Well, it’s a good thing we can take pleasure in the simple things, because there’s enough to worry us on the larger front. There’s a little diffuse, niggling, gnawing ruffle of worry around my rosy satisfaction with the Farm to Plate Initiative, Vermont’s own ability to take care of its own self in the continuing food emergency, our ability to move forward agilely while the ship of state turns clumsily in a new direction, even as I dream of spring and eat up the pictures in the seed catalogs. Red Streaked Mizuna, anyone? A spinach called Indian Summer?

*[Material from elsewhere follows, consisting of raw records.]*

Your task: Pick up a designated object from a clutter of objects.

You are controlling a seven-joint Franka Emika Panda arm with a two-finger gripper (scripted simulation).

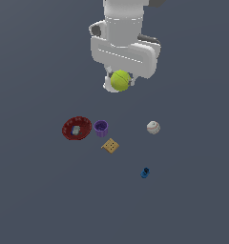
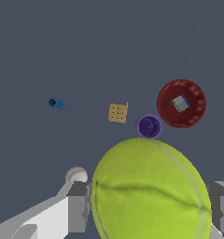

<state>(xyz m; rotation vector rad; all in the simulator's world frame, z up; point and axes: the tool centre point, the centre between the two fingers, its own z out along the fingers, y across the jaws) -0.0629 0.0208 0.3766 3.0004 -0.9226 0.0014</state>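
Note:
The yellow-green tennis ball [image 1: 120,80] is held in my gripper [image 1: 120,82], high above the grey floor. In the wrist view the ball [image 2: 151,191] fills the space between my two grey fingers [image 2: 77,207], which press on its sides. The gripper is shut on the ball. The rest of the clutter lies on the floor far below: a red ridged bowl [image 1: 77,128], a purple cup [image 1: 101,127], a tan square cracker [image 1: 110,146], a white baseball [image 1: 153,127] and a tiny blue piece [image 1: 145,172].
A small grey-blue item lies inside the red bowl [image 2: 181,103]. In the wrist view the cup [image 2: 148,126] touches the bowl's rim, the cracker [image 2: 117,113] and blue piece [image 2: 56,103] lie apart, and the baseball [image 2: 76,175] peeks past a finger.

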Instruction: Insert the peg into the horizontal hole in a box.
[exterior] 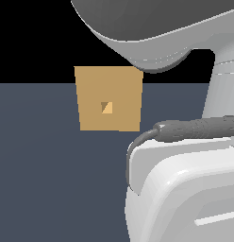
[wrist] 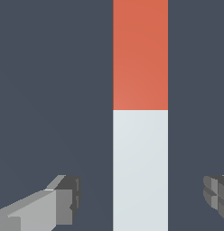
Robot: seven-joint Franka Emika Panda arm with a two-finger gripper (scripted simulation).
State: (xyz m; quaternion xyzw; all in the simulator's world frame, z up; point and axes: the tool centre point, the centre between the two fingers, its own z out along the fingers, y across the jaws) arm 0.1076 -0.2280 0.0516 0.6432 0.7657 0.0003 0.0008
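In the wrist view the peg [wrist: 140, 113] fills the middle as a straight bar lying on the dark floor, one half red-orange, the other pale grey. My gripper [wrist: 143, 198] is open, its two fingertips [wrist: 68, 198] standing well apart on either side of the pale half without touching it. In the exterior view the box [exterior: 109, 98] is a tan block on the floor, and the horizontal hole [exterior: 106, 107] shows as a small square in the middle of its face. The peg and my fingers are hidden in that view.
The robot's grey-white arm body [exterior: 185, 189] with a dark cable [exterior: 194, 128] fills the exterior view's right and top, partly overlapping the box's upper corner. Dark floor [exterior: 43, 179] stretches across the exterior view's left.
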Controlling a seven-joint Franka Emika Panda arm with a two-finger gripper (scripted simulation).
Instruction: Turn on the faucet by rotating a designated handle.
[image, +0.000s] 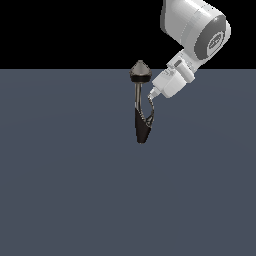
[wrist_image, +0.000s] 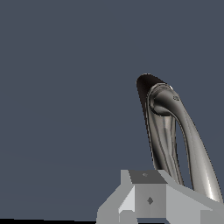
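Note:
The faucet (image: 141, 127) stands on the grey floor in the middle of the exterior view, with a grey cone-shaped cap (image: 140, 71) on a thin metal stem above a black tapered body. The handle (image: 152, 114), a thin curved silvery lever, branches off the body on the exterior view's right. My gripper (image: 150, 96) comes down from the upper right with its tips at the lever's upper end, and its fingers look shut with nothing between them. The wrist view shows the gripper (wrist_image: 148, 178) close to the handle (wrist_image: 199, 153) and the faucet (wrist_image: 143, 94).
Flat dark grey floor (image: 60, 190) stretches all around the faucet. The white arm (image: 195, 30) reaches in from the upper right of the exterior view. Nothing else stands nearby.

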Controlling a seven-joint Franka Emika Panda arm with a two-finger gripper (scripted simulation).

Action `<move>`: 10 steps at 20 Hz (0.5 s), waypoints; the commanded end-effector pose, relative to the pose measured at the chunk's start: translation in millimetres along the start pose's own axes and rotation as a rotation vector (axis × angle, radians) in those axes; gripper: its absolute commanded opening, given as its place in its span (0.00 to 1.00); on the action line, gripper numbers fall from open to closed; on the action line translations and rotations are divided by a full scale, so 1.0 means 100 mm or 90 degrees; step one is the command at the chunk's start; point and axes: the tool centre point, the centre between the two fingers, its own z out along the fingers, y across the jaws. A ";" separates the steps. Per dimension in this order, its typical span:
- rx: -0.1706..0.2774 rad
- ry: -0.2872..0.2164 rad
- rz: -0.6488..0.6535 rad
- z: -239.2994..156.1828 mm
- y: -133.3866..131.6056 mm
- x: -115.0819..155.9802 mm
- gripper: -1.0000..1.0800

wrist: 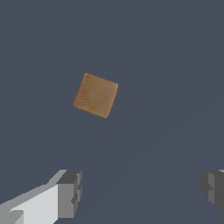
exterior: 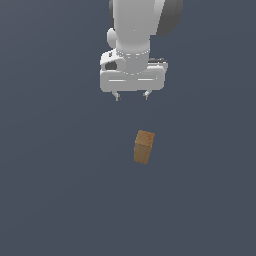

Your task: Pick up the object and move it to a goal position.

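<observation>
Your white pincer point(exterior: 132, 95) hangs with its two short fingertips spread wide and nothing between them. The brown block point(exterior: 144, 146) stands upright on the dark grey tabletop point(exterior: 60, 200), apart from the pincer and lying nearer the camera in the exterior view, a little toward that view's right. In the wrist view the block point(wrist: 96, 95) shows as a near-square top face, turned at an angle to the line between the two grey fingertips point(wrist: 70, 194), and it sits off that line, not between them. The main risk, as I judge it, is descending from here: the fingers would land beside the block or clip its top edge and tip it over, since it stands tall on a small base. A second risk is closing without rotating first; the pads would meet corners instead of flat faces, and the block could twist or squirt out. No goal marker is visible in either view, so you cannot confirm the destination from here.
</observation>
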 end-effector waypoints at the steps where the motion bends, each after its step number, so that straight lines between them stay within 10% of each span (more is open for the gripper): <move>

This unease comes from many directions. For example, a man named Atul Gawande, a prolific and intelligent thinker and writer about the nation’s health-care system, has begun to propound the idea that our future health care system should follow the pattern of the so-called “Green Revolution”. That, you will remember, was the child of Earl Butz, whom Nixon appointed in the ‘70s to design a food system. He was the guy who said to farmers, as Michael Pollan puts it so succinctly, “get bigger or get out, plant fence row to fence row, move toward monocultures, just crank out that corn and soy; and then he redesigned the structure of subsidies to encourage that whole program.”

Somehow Atul Gawande thinks that was a success. And it did bring down prices – we have unrealistically cheap (supermarket) food. Unfortunately it’s food that causes a variety of “Western Syndrome” diseases – obesity and diabetes, for instance. Those diseases cost us, oh, maybe around $250 billion a year. Not only that but we’ve put small and diversified farms out of business all over the country.  The environmental costs are stymieing.

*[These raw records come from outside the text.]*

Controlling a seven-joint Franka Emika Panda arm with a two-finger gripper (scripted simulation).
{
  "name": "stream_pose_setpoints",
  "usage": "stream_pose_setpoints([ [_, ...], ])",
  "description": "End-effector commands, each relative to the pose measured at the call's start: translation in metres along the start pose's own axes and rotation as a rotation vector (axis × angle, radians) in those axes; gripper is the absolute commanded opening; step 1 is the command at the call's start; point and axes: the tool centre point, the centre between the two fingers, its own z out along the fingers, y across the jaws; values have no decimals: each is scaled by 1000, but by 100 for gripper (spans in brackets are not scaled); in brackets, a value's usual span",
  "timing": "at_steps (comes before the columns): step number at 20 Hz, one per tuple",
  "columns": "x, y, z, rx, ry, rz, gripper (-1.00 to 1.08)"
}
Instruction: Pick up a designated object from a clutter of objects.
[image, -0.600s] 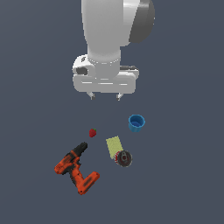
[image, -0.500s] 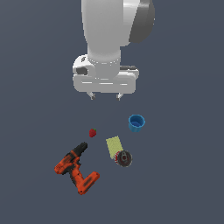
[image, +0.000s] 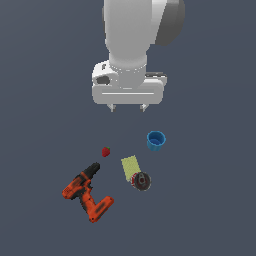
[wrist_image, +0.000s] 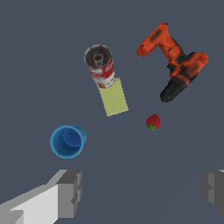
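Nothing appreciable moved since earlier frames: arm hangs high, clutter unchanged. Gripper (image: 127, 107) fingers spread wide, nothing between them. Strawberry (image: 106, 152) lies alone on floor, just beside drill (image: 86, 192) chuck, apart from yellow pad (image: 130, 167), can (image: 141, 181), cup (image: 156, 140). Wrist view: strawberry (wrist_image: 152, 122) clear on all sides. Judgement: very light, small, rounded, tapering; likely to squirt out of pinch. Grip across widest part, fingers low, closing clear of drill nose.
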Motion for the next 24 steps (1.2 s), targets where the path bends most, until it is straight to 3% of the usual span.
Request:
stream_pose_setpoints([
  [1, 0, 0, 0, 0, -1, -1, 100],
  [13, 8, 8, 25, 18, 1, 101, 100],
  [24, 22, 37, 103, 51, 3, 431, 100],
])
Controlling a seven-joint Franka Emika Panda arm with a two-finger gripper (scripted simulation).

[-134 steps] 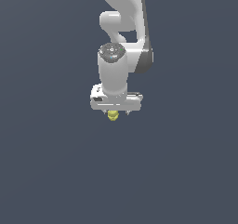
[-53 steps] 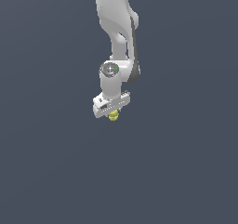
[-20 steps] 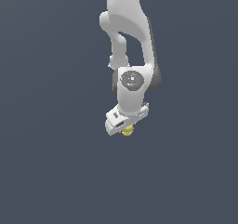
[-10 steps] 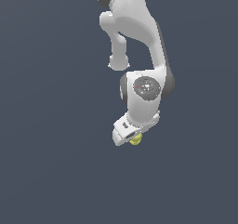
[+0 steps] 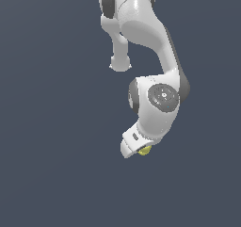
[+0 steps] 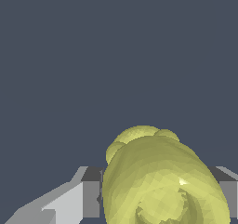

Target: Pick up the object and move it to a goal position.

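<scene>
The object (image 5: 144, 149) is a small bright yellow lumpy item, only partly showing beneath the white hand in the exterior view. My gripper (image 5: 142, 149) is shut on it, held in the air under the bent white arm. In the wrist view the yellow object (image 6: 160, 179) fills the space between the two grey fingers (image 6: 91, 197), one on each side, both touching it. The fingertips themselves are mostly hidden behind the hand in the exterior view.
The white arm (image 5: 141, 23) comes down from the top of the exterior view and bends toward the exterior view's right. A plain dark grey-blue background lies all around; no other objects show.
The arm has swung toward the exterior view's right and lower, carrying the yellow object, and the hand has turned so that it now hides most of the object.
</scene>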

Are you picking up on the irony here?

Thank goodness for those seed catalogs. Next spring I’ll plant hops to run up the utility poles, and white clover in my garden pathways.

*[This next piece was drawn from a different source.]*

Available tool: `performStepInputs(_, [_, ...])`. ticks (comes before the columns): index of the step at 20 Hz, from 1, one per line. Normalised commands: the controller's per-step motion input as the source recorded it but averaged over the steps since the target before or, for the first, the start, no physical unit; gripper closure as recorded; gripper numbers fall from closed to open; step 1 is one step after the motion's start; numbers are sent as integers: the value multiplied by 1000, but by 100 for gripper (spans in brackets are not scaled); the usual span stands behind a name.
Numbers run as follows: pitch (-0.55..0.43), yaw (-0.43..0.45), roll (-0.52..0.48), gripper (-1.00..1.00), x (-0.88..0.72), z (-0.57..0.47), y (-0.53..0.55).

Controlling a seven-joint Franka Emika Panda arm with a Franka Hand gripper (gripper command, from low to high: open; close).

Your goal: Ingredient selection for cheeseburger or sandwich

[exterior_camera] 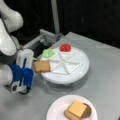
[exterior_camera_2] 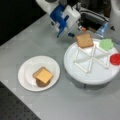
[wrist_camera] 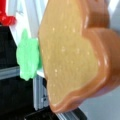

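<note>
You can't see the fingers anywhere; the toast slice (wrist_camera: 75, 55) fills the wrist view, cut off at top and right. On the plate (exterior_camera_2: 25, 75), cheese (exterior_camera_2: 44, 75) hides most of the patty (exterior_camera_2: 41, 83) and lower toast (exterior_camera: 70, 115). Tomato (exterior_camera_2: 115, 59) clipped at right edge.

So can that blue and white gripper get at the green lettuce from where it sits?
Probably yes. The gripper sits at the toast slice on the white tray's rim; the green lettuce lies in the neighbouring compartment, uncovered, nothing above it.
</note>
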Motion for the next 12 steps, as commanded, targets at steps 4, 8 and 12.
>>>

But that reminds me that the federal government has deregulated Monsanto’s Round-Up Ready alfalfa. Not only does there not seem to be any good reason for this – alfalfa grows perfectly well on its own – but this stuff will almost surely cross-pollinate conventional and organic alfalfa. In the meantime, weeds have been adapting to be able to survive Round-Up, creating a whole other set of problems. And do you know how much of earth’s surface is covered with alfalfa? Do we need to make it all Monsanto’s? Remember – every time we humans screw around with Mother Nature we live to regret it.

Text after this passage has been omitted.